Pada suatu
petang seorang tua
bersama anak mudanya
yang baru menamatkan
pendidikan tinggi duduk berbincang-bincang di halaman
sambil memperhatikan suasana di
sekitar mereka.
Tiba-tiba seekor burung
gagak hinggap di ranting pokok berhampiran. Si ayah lalu
menuding jari ke arah gagak sambil bertanya,
“Nak, apakah benda itu?”
“Burung gagak”, jawab si anak.
Si ayah mengangguk-angguk, namun
sejurus kemudian sekali
lagi mengulangi
pertanyaan yang sama. Si anak menyangka ayahnya kurang
mendengar jawabannya tadi, lalu
menjawab dengan sedikit kuat,
“Itu burung gagak, Ayah!”
Tetapi sejurus kemudian si ayah bertanya lagi
pertanyaan yang sama.
Si anak
merasa agak keliru
dan sedikit bingung
dengan pertanyaan yang
sama
diulang-ulang, lalu menjawab
dengan lebih kuat,
“BURUNG GAGAK!!” Si ayah terdiam
seketika.
Namun tidak
lama kemudian sekali
lagi sang ayah
mengajukan pertanyaan yang
serupa hingga membuat si anak
hilang kesabaran dan menjawab dengan nada yang kesal
kepada si ayah,
“Itu gagak,
Ayah.” Tetapi agak
mengejutkan si anak,
karena si ayah
sekali lagi
membuka mulut hanya untuk
bertanya hal yang sama. Dan
kali ini si anak benar-benar hilang
sabar dan menjadi marah.
“Ayah!!! Saya tak tahu Ayah paham atau tidak. Tapi sudah 5 kali Ayah
bertanya soal
hal tersebut dan saya sudah juga memberikan
jawabannya. Apa lagi yang Ayah mau saya
katakan????
Itu burung gagak, burung gagak, Ayah…..”,
kata si anak dengan nada yang
begitu marah.
Si ayah lalu
bangun menuju ke
dalam rumah meninggalkan si
anak yang
kebingungan.
Sesaat kemudian si ayah keluar lagi dengan sesuatu di
tangannya. Dia mengulurkan
benda itu kepada anaknya yang masih geram dan
bertanya-tanya. Diperlihatkannya sebuah
diary lama.
“Coba kau baca apa yang pernah Ayah tulis di dalam
diary ini,” pinta si Ayah.
Si anak setuju dan membaca paragraf yang berikut.

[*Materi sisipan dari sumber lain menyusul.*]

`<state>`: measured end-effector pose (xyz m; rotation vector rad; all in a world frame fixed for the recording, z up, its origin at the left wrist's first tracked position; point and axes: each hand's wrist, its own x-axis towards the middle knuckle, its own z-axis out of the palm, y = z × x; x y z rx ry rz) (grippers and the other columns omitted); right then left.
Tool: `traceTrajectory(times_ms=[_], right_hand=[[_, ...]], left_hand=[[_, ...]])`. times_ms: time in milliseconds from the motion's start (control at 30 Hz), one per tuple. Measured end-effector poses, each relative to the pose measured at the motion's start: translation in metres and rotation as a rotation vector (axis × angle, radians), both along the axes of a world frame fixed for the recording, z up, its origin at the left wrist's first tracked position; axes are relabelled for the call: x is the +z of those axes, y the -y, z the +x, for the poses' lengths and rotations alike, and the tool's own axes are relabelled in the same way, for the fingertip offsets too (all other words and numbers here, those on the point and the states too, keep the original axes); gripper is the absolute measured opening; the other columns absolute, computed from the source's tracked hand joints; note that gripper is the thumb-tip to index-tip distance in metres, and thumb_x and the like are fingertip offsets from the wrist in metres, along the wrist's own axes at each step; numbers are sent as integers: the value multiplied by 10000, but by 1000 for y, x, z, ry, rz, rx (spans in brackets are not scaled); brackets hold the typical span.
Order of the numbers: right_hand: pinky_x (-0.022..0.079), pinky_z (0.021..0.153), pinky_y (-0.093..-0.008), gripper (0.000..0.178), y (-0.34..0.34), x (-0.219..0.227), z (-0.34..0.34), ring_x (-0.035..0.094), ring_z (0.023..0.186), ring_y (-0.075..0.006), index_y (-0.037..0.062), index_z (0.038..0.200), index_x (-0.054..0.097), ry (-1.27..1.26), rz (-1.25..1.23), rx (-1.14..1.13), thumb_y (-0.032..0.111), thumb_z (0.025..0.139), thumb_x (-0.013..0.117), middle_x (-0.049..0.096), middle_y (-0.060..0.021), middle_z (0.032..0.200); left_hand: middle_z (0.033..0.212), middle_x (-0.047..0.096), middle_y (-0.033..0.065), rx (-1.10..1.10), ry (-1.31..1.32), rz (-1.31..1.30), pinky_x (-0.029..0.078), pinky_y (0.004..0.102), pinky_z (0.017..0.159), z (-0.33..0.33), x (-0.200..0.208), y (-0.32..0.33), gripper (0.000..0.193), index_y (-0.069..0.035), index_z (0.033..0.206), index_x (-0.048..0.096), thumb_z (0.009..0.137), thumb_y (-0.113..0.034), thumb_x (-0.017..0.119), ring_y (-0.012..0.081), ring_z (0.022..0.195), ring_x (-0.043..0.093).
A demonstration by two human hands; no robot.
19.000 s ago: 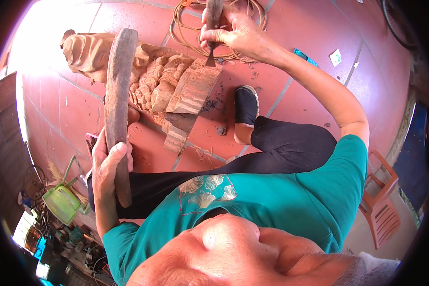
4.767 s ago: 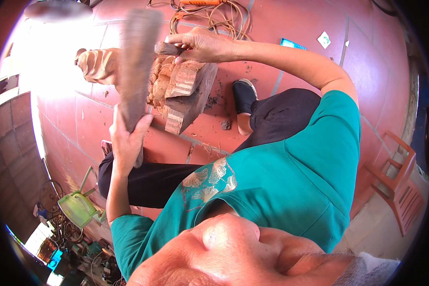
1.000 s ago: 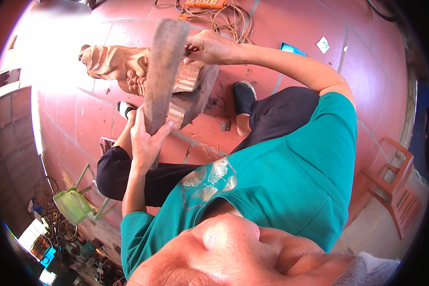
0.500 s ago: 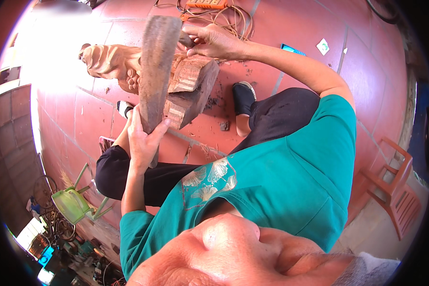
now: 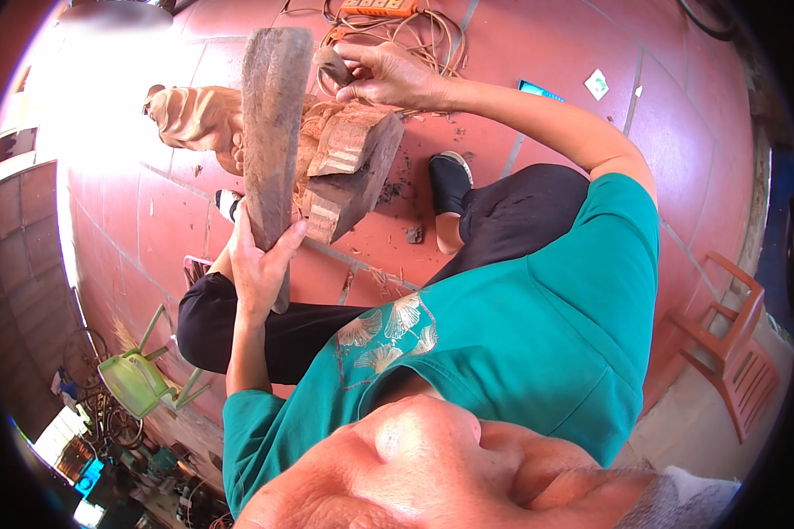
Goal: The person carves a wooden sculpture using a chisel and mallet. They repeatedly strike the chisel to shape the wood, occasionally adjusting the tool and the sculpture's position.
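Observation:
My left hand (image 5: 258, 260) is closed round the lower part of a long, flat, worn brown bar (image 5: 273, 123), wider toward its top and held almost upright. Its material is hard to tell; its narrow end sticks out below the hand. In the fingers of my right hand (image 5: 388, 75) is a small grey-brown piece (image 5: 331, 63), apart from the bar and just right of its upper end. Behind the bar, a carved wooden figure (image 5: 194, 117) lies on its side on the floor. Its rough block base (image 5: 353, 176) points right, and the bar hides its middle.
Red floor tiles (image 5: 538, 79) spread around me, with dark chips (image 5: 415, 234) near my shoe (image 5: 453, 181). An orange power strip (image 5: 379, 7) with tangled cords lies at the far side. A green chair (image 5: 137, 381) stands left, a reddish plastic chair (image 5: 737, 353) right.
The bar has shifted slightly left with my left hand. My right hand has moved a little left and down, and the small piece now shows clear of the bar's edge.

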<state>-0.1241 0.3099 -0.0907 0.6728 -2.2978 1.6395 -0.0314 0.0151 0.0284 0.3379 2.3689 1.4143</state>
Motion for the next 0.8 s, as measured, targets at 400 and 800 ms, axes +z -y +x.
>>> traceTrajectory(times_ms=[400, 800], right_hand=[[557, 743, -387, 425, 12, 11, 2, 732, 861, -291, 77, 1242, 586, -31, 206, 54, 128, 861, 768, 724, -160, 923], [540, 736, -422, 505, 19, 16, 8, 710, 813, -333, 109, 1264, 638, -4, 204, 92, 184, 791, 800, 734, -140, 915]], left_hand=[[956, 640, 94, 3, -205, -109, 517, 305, 738, 0, -23, 12, 432, 26, 1194, 548, 856, -119, 774, 157, 805, 607], [909, 637, 47, 31, -212, -1, 508, 244, 631, 1, -25, 12, 359, -7, 1210, 517, 900, -62, 690, 92, 736, 611]])
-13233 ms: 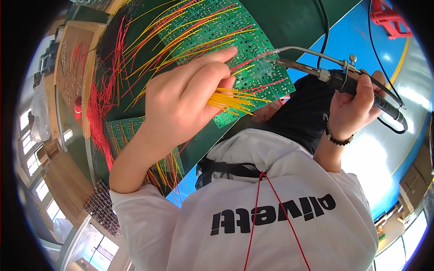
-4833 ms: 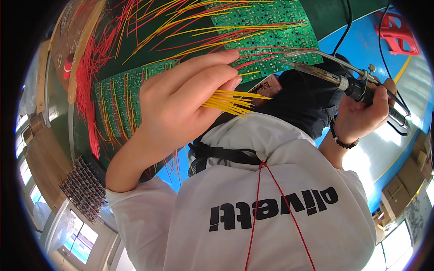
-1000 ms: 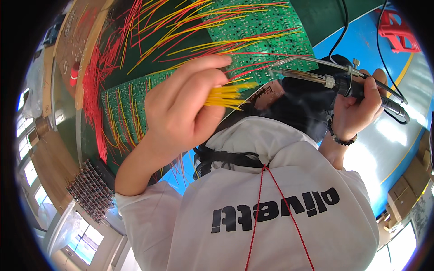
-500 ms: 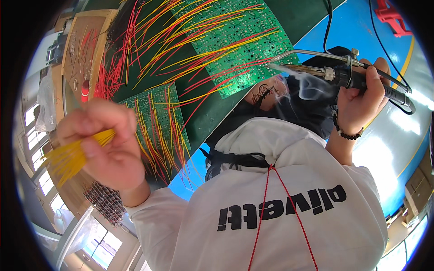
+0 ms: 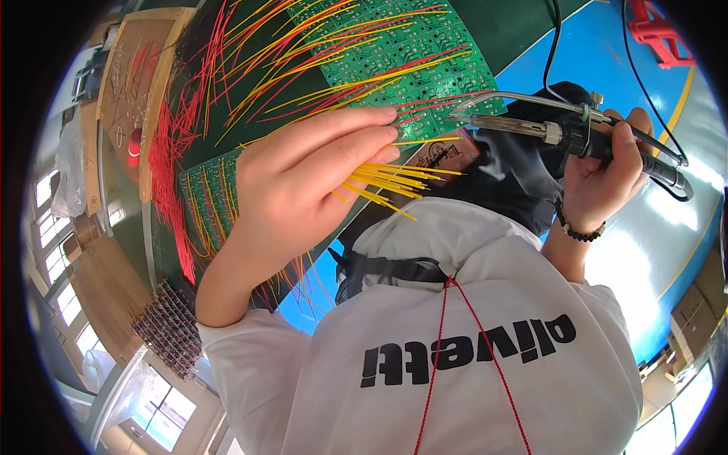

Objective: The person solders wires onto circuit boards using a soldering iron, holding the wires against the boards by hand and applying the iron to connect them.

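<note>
My left hand point(image 5: 284, 178) is closed round a bundle of yellow wires point(image 5: 390, 180), whose ends fan out to the right below the fingers. One yellow wire sticks out separately by the fingertips, near the lower edge of a green circuit board panel point(image 5: 436, 57). Rows of red and yellow wires stand attached across that panel and trail left. In my right hand point(image 5: 607, 171) is a soldering iron point(image 5: 523, 129), with a curved metal feed tube point(image 5: 523, 98) fixed along it. Its tip points left, over or beside the panel's lower right corner. My left hand partly hides a second wired circuit board point(image 5: 199, 201).
Loose red wires point(image 5: 171, 189) lie in a heap on the dark green table point(image 5: 519, 26). A wooden tray point(image 5: 163, 83) stands at the left, with a stack of small boards point(image 5: 168, 330) below. Black cables point(image 5: 557, 45) hang near the iron. A red stool point(image 5: 660, 34) is at upper right.
My left hand has swung right and upward with the yellow wires, from the left side to the panel's lower edge. The iron has barely moved, and the smoke by its tip has thinned.
</note>
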### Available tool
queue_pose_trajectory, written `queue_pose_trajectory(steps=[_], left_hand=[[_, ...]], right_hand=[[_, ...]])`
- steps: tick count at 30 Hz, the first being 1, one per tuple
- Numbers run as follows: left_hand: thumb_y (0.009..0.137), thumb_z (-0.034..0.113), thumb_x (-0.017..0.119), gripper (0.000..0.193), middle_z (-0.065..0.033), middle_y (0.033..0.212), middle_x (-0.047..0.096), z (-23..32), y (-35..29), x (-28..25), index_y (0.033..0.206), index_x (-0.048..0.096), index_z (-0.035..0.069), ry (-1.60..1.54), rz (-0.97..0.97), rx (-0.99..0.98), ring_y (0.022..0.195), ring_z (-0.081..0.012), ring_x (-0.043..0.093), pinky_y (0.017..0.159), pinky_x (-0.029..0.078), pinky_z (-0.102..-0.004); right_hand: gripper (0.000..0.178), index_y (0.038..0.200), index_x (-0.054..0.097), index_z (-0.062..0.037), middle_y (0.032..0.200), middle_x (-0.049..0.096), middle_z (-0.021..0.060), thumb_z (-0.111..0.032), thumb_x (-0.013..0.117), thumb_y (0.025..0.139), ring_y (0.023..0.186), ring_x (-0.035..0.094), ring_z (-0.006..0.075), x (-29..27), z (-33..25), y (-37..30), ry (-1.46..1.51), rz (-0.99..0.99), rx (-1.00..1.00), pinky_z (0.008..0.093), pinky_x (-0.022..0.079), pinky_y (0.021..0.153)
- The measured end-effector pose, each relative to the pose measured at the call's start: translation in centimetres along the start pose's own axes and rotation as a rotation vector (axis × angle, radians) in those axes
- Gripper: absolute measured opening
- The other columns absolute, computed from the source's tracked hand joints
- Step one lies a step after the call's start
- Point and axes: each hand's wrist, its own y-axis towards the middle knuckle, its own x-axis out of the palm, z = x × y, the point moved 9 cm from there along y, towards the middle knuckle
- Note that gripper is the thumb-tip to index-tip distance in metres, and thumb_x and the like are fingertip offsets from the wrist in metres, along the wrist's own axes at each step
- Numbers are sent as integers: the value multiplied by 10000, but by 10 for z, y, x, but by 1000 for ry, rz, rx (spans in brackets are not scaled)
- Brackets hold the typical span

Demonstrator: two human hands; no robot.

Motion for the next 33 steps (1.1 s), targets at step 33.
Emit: queue_pose_trajectory(steps=[33], left_hand=[[653, -39, 654, 121, -120, 839, 649, -10, -9, 1, 747, 584, -9, 10, 77, -31, 714, -198, 635, 605, 503, -238]], right_hand=[[33, 738, 541, -46, 692, 416, 34, -16, 537, 750, 521, 412, 76, 12, 1, -3, -180, -109, -111, 187, 321, 426]])
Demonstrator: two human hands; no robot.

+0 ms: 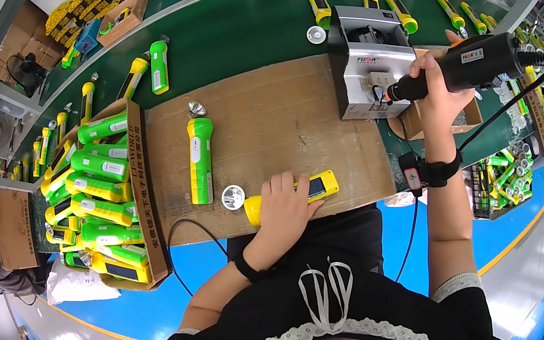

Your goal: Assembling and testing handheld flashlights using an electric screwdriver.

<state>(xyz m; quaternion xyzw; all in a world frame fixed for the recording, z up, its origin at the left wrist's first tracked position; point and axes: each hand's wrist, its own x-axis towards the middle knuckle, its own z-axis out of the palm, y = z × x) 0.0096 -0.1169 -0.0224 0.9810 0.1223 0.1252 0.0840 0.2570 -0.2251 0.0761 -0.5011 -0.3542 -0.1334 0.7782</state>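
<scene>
Yellow solar-panel flashlight (318,187) lies at cardboard sheet's (279,121) near edge, grasped by left hand (285,206), long axis slanting rightward-away, left-below black electric screwdriver (473,61) clenched in right hand (443,96) beside silver screw feeder (367,64).

You have two hands in view: your left hand (284,204) on one yellow flashlight (316,188), your right hand (440,93) on one black power screwdriver (465,62). In front of you lie one cardboard sheet (279,121), one green-and-yellow flashlight (199,162) on it, and two reflector heads (233,197). You have one silver machine (369,71), two black wristbands (438,174), and, at your left, one carton (151,204) with more than ten packed flashlights (100,166), too overlapped to count exactly
</scene>
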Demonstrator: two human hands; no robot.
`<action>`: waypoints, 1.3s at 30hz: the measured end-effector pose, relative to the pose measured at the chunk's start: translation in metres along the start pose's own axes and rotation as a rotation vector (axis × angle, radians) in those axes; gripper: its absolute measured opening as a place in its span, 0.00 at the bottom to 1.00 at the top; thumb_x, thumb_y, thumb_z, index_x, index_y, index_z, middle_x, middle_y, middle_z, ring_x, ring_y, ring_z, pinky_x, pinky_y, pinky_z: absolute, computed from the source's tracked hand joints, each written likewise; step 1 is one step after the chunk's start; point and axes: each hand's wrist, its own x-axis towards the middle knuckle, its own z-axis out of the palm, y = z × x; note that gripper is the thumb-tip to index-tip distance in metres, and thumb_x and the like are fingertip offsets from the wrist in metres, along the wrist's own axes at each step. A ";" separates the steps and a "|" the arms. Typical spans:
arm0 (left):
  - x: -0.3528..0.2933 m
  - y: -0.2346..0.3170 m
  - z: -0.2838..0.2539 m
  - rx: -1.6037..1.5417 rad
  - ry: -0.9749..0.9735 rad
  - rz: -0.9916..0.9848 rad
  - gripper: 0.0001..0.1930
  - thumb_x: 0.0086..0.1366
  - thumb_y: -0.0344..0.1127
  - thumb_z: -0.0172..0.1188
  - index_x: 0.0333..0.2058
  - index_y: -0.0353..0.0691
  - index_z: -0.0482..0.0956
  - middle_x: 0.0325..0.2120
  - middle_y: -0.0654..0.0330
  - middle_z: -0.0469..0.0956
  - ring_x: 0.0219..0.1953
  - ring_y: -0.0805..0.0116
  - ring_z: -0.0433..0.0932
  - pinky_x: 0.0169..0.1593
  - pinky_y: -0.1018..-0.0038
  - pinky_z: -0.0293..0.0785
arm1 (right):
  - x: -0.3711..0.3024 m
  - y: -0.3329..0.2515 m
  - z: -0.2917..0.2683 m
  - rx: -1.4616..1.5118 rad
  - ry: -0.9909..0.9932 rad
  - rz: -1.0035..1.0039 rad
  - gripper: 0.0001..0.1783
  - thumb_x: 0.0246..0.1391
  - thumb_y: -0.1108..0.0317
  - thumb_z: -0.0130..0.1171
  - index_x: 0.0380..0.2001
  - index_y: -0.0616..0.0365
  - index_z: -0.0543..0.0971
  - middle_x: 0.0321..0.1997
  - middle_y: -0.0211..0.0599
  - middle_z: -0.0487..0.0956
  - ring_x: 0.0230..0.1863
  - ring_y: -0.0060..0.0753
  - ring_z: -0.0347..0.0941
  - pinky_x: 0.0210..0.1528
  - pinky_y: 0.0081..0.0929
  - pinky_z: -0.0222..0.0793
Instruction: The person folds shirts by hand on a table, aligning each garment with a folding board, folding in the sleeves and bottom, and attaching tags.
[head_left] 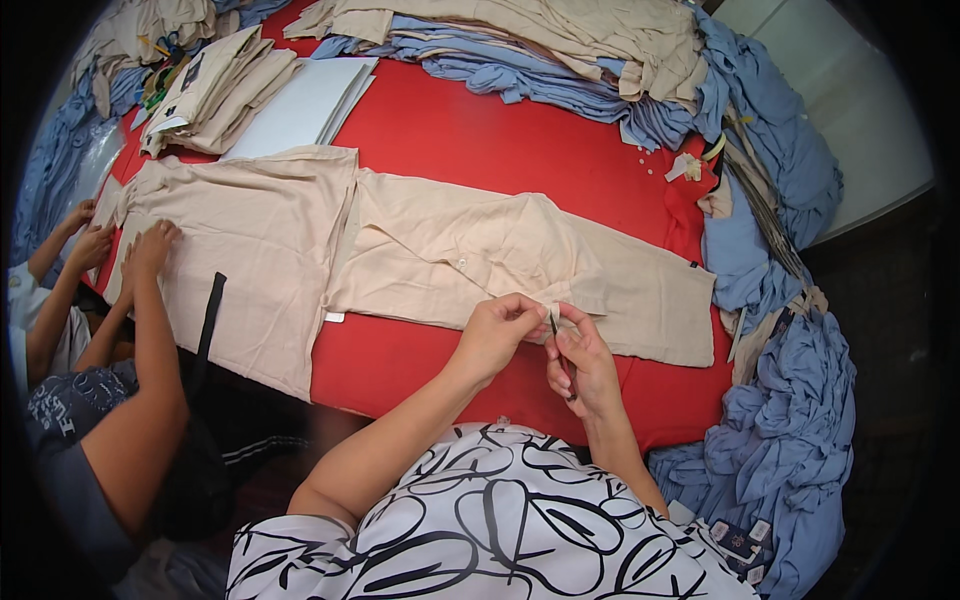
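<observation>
Beige shirt (470, 250) lies flat on the red table (500, 130), near its front edge. Left hand (497, 330) pinches the shirt's near hem. Right hand (580, 360), touching the left, grips a dark tool (560, 350) at that hem. Left of the shirt, a second shirt (250, 230) under another person's hands (150, 245).

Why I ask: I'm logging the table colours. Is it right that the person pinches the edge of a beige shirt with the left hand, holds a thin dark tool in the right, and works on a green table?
Not quite: the head view shows a red table, not green. The rest stands: the left hand pinches the beige shirt and the right hand holds a thin dark tool.
</observation>
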 end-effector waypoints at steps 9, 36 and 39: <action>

“Hari ini aku di halaman melayani
anakku yang genap berumur lima tahun. Tiba-tiba
seekor gagak hinggap di pohon berhampiran. Anakku
terus menunjuk ke arah gagak dan
bertanya,
“Ayah, apa itu?”
Dan aku menjawab,
“Burung gagak.”
Walau bagaimana pun, anakku
terus bertanya soal yang serupa dan setiap kali aku
menjawab dengan jawaban yang
sama. Sehingga 25 kali anakku bertanya demikian, dan
demi rasa cinta dan sayangku,
aku terus menjawab untuk memenuhi perasaan ingin
tahunya.
“Aku berharap hal ini menjadi
suatu pendidikan yang berharga untuk anakku kelak.”
Setelah selesai membaca
paragraf tersebut si anak mengangkat muka memandang wajah si
Ayah yang kelihatan sayu. Si
Ayah dengan perlahan bersuara,
“Hari ini Ayah baru bertanya
kepadamu soal yang sama sebanyak 5 kali, dan kau
telah hilang kesabaran serta
marah.”
Lalu si
anak seketika itu
juga menangis dan
bersimpuh di kedua
kaki ayahnya
memohon ampun atas apa yg telah
ia perbuat.
PESAN:
Jagalah hati dan perasaan kedua
orang tuamu, hormatilah mereka.
Sayangilah mereka sebagaimana
mereka menyayangimu di waktu kecil.
Kita sudah banyak mempelajari
tuntunan Islam apalagi berkenaan dengan berbakti
kepada kedua orangtua.Tapi berapa
banyak yang sudah dimengerti oleh kita apalagi
diamalkan???
Ingat! ingat! Banyak ilmu
bukanlah kunci masuk syurganya Allah.